Em 18 de maio de 1973, Araceli Cabrera Crespo, 8 anos, foi
raptada, drogada, estuprada e brutalmente morta. O crimeaconteceu no Espírito
Santo. Exatos 45 anos se passaram, sem que ninguém fosse punido. A data virou
símbolo de luta contra o abuso e a exploração sexual de crianças e adolescentes
em todo o País. Mas, quase meio século depois, as violações persistem, ainda
invisibilizadas. A violência contra meninos e meninas se esconde nas casas, nas
ruas e até mesmo nas estradas. É o que aponta um levantamento realizado entre
2017 e 2018 pelaPolícia Rodoviária Federal (PRF), em parceria com o instituto
Childhood Brasil. Nas rodovias federais brasileiras, foram identificados 2.487
pontos vulneráveis à exploração sexual de crianças e adolescentes. 45 estão localizados
em Pernambuco.
A quantidade de pontos vulneráveis no Estado aumentou 26%
desde o último estudo Mapear, realizado em 2013 e 2014. O número é superior ao
aumento de 21% no País, mas não chega a colocar Pernambuco no ranking dos
Estados mais propícios à exploração sexual em rodovias. Para a presidente da
comissão de direitos humanos da PRF em Pernambuco, Luciana Lima, o aumento não
é necessariamente ruim. “Não quer dizer que a violência aumentou, mas que
conseguimos verificar outros pontos vulneráveis nas nossas rodovias”,
argumenta.
De acordo com o mapeamento, as vítimas são, em 48% dos casos,
meninas. 36% são meninos e 16% são transgêneros. Os locais mais vulneráveis são
postos de combustíveis, bares, casas de show, pontos de alimentação e de
hospedagem. “São lugares onde há venda de bebidas alcoólicas e grande parada ou
concentração de veículos. Além disso, também estão associados ao consumo de
drogas”, explica Luciana Lima. Para que um ponto seja considerado vulnerável
não é necessário que haja flagrante de exploração sexual. Cada característica
(escuro, com grande circulação de pessoas, propício ao tráfico de drogas) conta
“pontos” que, somados, indicam se o local é crítico, de alto risco, de médio
risco ou de baixo risco. No Brasil, são 489 pontos críticos. Em Pernambuco,
apenas 10.
Na última edição do Mapear, a utilização de um aplicativo
otimizou o trabalho. “Antes, os policiais preenchiam um formulário a mão e,
posteriormente, transferiam as informações para uma plataforma online. Dessa
vez, eles puderam utilizar o aplicativo, que realiza automaticamente o
somatório e indica quais os pontos mais vulneráveis”, explica Eva Dengler,
gerente de programas e relações empresariais da Childhood Brasil. “Não temos
efetivo para cobrir todas as estradas brasileiras, por isso saber quais os
pontos mais críticos nos ajuda a atuar de maneira preventiva”, completa.
MULTIFATORIAL
Para ela, a exploração sexual é consequência de uma série de
fatores. “Quando traçamos comparativos entre os locais de maior vulnerabilidade
e dados do IBGE, descobrimos que são municípios de baixo Índice de
Desenvolvimento Humano e com muita desigualdade social. Mas a pobreza não é o
único indicativo. Em muitos os casos, a criança foi abusada em casa e, para não
continuar vivendo nesse ambiente, resolve se envolver nisso fora de casa, até
como maneira de sobrevivência. Muitos se prostituem também para comprar
drogas.”
Dengler explica que há dois caminhos que levam os jovens até
a prostituição: quando a própria família obriga e quando eles são aliciados.

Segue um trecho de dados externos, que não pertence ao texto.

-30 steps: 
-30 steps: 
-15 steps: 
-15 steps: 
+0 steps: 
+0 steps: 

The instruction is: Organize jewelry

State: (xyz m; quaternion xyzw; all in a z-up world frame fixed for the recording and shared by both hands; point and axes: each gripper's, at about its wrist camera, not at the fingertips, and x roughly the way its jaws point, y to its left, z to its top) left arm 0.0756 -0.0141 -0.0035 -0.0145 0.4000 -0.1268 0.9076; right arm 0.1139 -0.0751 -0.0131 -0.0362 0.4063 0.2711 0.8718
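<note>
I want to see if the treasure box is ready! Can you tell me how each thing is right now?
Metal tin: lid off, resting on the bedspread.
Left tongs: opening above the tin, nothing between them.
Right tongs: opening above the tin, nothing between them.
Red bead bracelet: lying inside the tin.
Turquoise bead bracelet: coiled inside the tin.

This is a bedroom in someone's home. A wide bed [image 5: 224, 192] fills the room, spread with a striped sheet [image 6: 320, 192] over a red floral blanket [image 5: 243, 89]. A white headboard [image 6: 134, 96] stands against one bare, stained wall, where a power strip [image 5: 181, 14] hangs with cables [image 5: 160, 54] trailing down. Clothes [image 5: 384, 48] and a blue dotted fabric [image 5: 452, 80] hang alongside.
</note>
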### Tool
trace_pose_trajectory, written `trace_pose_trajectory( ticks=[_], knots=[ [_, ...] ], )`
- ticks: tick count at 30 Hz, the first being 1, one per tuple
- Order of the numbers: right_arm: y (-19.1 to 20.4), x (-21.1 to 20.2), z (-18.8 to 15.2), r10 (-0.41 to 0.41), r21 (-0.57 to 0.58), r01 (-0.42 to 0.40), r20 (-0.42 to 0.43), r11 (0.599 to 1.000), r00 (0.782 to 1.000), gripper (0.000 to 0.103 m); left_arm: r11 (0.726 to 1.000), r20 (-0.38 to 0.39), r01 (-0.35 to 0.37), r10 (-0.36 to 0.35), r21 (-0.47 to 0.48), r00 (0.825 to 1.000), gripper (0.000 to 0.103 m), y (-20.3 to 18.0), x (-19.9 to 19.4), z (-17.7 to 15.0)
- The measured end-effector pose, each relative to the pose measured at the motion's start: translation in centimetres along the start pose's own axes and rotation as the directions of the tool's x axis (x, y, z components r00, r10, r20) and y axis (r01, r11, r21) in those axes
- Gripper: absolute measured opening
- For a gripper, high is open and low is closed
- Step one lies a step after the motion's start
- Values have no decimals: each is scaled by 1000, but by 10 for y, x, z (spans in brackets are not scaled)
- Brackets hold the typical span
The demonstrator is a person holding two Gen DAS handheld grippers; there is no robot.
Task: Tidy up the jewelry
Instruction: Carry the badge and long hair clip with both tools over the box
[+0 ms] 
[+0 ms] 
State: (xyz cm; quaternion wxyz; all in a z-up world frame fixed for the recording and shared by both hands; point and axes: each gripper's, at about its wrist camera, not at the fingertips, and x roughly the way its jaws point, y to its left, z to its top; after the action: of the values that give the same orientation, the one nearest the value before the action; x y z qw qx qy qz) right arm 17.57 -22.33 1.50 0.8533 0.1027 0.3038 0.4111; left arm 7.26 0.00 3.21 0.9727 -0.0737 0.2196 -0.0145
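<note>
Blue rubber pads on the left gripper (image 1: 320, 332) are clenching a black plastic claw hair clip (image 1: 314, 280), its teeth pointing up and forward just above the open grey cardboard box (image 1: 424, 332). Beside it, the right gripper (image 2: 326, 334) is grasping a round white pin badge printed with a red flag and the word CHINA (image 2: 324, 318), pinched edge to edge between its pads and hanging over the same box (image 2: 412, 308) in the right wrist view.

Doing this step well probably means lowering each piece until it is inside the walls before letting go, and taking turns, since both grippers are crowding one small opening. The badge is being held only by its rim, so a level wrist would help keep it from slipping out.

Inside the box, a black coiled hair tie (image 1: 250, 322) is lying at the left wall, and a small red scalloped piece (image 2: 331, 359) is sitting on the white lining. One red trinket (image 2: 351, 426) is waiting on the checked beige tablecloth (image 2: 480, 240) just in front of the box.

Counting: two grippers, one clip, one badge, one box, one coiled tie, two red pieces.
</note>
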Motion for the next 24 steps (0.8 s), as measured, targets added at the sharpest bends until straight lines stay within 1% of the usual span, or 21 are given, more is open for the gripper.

“As redes criminosas não se limitam à exploração sexual. Os menores são usados
para vender drogas ou facilitar roubos. Também acabam sendo vítimas de tráfico
de pessoas. São vários crimes relacionados.”
Em 2012, Pernambuco se tornou o primeiro Estado a utilizar a
metodologia também nas rodovias estaduais, durante um projeto piloto. A
iniciativa deve ser retomada nos próximos anos, segundo Eva Dengler.